* [What is being asked] Among the entries that follow, the required portion opens with the line containing "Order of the" and closes with the line containing "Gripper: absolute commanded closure". Give that portion again exactly, and nothing else.

* [Supplied data]
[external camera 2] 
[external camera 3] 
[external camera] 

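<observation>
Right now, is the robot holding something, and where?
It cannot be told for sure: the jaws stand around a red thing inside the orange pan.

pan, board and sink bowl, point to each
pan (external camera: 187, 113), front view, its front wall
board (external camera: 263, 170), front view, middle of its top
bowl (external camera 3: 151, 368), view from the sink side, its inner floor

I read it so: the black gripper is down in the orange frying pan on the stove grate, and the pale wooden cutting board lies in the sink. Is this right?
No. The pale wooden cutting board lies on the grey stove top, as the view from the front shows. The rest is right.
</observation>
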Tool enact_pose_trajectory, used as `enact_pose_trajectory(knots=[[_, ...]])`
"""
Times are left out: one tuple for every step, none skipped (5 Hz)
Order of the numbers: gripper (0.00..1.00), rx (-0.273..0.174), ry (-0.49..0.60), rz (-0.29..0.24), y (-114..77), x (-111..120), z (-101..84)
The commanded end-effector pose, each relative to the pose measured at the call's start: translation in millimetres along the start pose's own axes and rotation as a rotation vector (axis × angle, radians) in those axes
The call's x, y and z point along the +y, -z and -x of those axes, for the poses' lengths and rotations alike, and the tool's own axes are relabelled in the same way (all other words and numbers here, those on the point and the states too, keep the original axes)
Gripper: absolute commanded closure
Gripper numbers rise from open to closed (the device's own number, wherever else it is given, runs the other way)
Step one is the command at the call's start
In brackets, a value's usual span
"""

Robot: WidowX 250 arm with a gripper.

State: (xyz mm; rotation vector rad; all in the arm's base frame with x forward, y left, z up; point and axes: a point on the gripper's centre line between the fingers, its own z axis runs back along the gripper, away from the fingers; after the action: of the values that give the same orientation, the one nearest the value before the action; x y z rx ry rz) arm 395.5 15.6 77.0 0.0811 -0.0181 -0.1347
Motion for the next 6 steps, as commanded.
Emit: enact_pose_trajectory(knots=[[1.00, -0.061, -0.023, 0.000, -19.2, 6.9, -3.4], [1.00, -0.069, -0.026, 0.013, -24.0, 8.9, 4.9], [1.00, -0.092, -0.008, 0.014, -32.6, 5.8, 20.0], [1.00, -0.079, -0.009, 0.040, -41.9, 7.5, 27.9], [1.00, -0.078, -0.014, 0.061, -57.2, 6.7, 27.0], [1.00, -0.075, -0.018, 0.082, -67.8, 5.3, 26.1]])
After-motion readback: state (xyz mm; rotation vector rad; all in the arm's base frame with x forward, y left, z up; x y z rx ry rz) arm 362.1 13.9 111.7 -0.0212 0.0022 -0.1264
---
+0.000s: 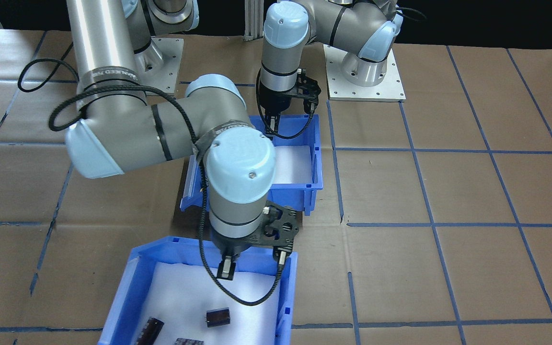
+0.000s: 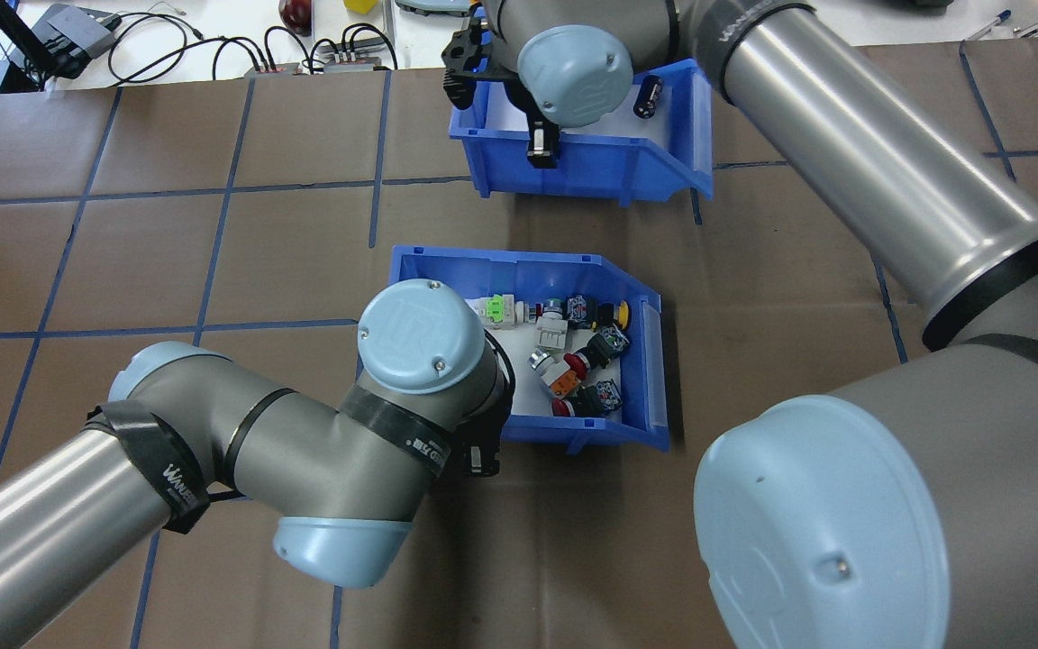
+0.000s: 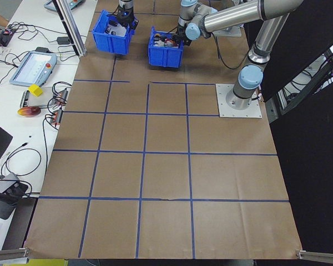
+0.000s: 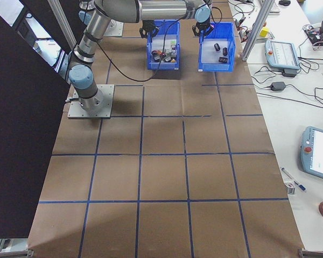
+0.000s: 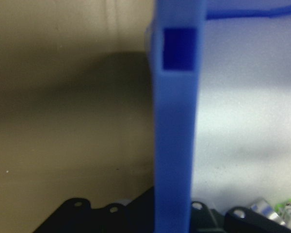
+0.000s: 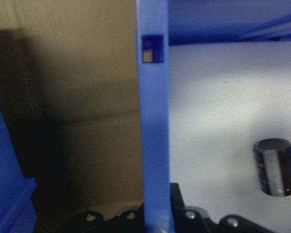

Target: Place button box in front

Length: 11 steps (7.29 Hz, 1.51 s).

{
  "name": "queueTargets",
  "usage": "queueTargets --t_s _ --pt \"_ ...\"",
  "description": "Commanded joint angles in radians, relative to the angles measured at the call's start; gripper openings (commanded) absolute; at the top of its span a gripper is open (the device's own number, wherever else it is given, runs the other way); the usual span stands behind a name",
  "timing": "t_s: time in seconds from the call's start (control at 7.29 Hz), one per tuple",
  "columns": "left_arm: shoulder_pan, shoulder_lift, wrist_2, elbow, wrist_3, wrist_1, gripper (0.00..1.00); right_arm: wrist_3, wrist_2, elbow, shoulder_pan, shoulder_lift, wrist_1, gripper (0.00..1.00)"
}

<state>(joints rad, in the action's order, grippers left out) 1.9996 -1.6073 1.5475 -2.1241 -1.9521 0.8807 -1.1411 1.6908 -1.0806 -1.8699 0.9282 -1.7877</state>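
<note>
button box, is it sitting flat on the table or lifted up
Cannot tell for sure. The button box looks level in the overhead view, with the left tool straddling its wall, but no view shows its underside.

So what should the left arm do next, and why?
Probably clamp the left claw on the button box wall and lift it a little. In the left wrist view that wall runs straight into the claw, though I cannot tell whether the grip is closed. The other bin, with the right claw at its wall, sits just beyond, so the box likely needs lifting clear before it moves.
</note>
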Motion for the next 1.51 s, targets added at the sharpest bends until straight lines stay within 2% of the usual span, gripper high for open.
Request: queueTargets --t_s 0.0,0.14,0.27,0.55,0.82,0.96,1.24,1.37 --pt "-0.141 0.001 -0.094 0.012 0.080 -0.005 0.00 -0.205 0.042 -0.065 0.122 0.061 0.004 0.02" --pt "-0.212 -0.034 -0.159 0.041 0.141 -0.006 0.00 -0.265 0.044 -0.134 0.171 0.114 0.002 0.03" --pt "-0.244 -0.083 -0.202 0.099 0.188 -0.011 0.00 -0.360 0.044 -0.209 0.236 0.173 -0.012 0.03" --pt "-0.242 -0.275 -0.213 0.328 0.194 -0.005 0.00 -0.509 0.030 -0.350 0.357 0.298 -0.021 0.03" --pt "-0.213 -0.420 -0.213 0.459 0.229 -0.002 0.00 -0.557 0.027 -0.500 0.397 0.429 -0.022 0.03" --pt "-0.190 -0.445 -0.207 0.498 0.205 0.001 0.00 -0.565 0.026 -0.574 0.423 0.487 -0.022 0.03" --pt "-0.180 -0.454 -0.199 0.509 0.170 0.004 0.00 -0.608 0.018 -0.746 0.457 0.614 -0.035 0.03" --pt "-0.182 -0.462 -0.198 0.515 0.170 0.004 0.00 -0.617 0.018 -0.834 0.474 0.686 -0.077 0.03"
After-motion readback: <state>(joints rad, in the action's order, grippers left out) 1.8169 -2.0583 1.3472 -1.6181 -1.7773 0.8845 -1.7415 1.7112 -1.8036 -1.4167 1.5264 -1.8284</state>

* [Exercise answer]
Order of the numbers: gripper (0.00..1.00), rx (-0.273..0.174), ry (-0.49..0.60), rz (-0.29..0.24), y (-114..77), x (-111..120), z (-101..84)
The commanded end-effector pose, each relative to the pose measured at the call's start: translation in millimetres along the start pose's own axes and rotation as a rotation vector (axis × angle, radians) in those axes
The call's x, y and z point along the +y, -z and -x of those axes, for the poses' lengths and rotations alike, and the tool's own axes are relabelled in the same way (all other words and numbers here, those on the point and the states too, keep the original axes)
Gripper: absolute commanded closure

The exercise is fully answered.